Sometimes, trustees find themselves lacking the powers to efficiently administer the trust. In such cases, an order under the Trustee Act 1925 is relevant.

  • s.53 allows the trust to be varied to create powers to maintain, educate or benefit an underaged beneficiary.
  • s.57 applies where in ‘management or administration of any property vested in trustees, any sale, lease, mortgage, surrender, release, or other disposition, or any purchase, investment, acquisition, expenditure or other transaction’ something is expedient but the trustee has no power under the trust instrument. For example, if the trustee wants to purchase property but does not have a power under the trust instrument to do so: e.g. Gelber v Sunderland Foundation [2018] All ER (D) 31. The court will grant an order which grants the relevant power.

The court also has a residual discretion to vary a trust to grant new powers under its inherent jurisdiction. However, it is exceptionally rare for the court to rely on this due to the existence of statutory provisions. Typically, there must be a situation of emergency or absolute necessity.

Terminating a Trust

Once a trust has been created, the settlor no longer has the power to revoke it. The beneficiaries and trustees can terminate the trust under certain circumstances.

The Rule in Saunders v Vautier

The beneficiaries of an express non-charitable trust can end the trust by unanimous agreement. They can only do this, however, if they are all adults and have legal competence to do so. This is known as the rule in Saunders v Vautier (1841) 4 Beav 115. If they exercise this right, they each become entitled to absolute ownership of a share of the trust property.

The rule in Saunders v Vautier applies to fixed trusts and discretionary trusts where all the beneficiaries are known: Re Smith [1928] Ch 15. It is unclear whether it applies to discretionary trusts where the class of beneficiaries is not closed.

Exhaustion of Assets

When the trust no longer has any assets, it terminates.
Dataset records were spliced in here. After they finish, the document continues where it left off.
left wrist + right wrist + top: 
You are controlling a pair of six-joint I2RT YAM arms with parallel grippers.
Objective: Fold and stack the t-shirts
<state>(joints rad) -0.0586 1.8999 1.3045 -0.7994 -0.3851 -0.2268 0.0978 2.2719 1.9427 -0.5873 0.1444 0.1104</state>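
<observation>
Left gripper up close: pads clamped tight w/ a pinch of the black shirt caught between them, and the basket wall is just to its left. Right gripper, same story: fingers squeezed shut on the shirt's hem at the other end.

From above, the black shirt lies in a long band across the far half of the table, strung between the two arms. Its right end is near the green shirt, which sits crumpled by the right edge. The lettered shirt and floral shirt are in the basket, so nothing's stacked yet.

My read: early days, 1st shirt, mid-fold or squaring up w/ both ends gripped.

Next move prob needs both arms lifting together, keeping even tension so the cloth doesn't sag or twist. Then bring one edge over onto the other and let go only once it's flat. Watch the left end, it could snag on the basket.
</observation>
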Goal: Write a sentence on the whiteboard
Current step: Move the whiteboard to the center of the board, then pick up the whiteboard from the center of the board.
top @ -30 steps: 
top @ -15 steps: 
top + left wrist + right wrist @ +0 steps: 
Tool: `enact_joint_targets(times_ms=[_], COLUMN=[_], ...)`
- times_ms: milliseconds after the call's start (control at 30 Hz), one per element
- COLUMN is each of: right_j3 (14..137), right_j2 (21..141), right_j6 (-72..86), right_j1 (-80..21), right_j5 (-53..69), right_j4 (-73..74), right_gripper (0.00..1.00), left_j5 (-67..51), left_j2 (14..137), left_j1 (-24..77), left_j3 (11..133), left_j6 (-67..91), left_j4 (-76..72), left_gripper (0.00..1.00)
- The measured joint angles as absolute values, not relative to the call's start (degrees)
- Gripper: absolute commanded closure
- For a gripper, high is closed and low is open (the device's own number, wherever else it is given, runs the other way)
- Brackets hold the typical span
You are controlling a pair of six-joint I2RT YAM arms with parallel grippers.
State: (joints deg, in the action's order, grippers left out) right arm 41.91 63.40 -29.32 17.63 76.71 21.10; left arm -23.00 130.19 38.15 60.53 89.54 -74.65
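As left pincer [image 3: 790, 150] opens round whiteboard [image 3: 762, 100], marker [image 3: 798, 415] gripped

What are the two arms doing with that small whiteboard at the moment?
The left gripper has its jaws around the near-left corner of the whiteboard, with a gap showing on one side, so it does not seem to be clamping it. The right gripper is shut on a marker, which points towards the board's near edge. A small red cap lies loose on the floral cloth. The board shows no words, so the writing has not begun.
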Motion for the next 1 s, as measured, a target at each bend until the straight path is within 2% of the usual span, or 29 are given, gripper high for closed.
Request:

There are two ways this is likely to happen:

  • A trustee can end a trust by distributing trust assets to the beneficiaries. Once all assets have been distributed, the trust has achieved its purpose and terminates. For example, take a trust ‘of £3000, equally for my three grandchildren’. Once each grandchild has been given £1000, the trust is exhausted. A trustee can only distribute assets pursuant to an express power in the trust, or an implied statutory power.
  • A beneficiary may become absolutely entitled to trust property as a remainderman. This is where the property is held on trust for B, to vest absolutely in C on B’s death or when some other condition is fulfilled. C is the remainderman. When B dies or the condition is fulfilled, C becomes absolutely entitled to the property and the trust ends.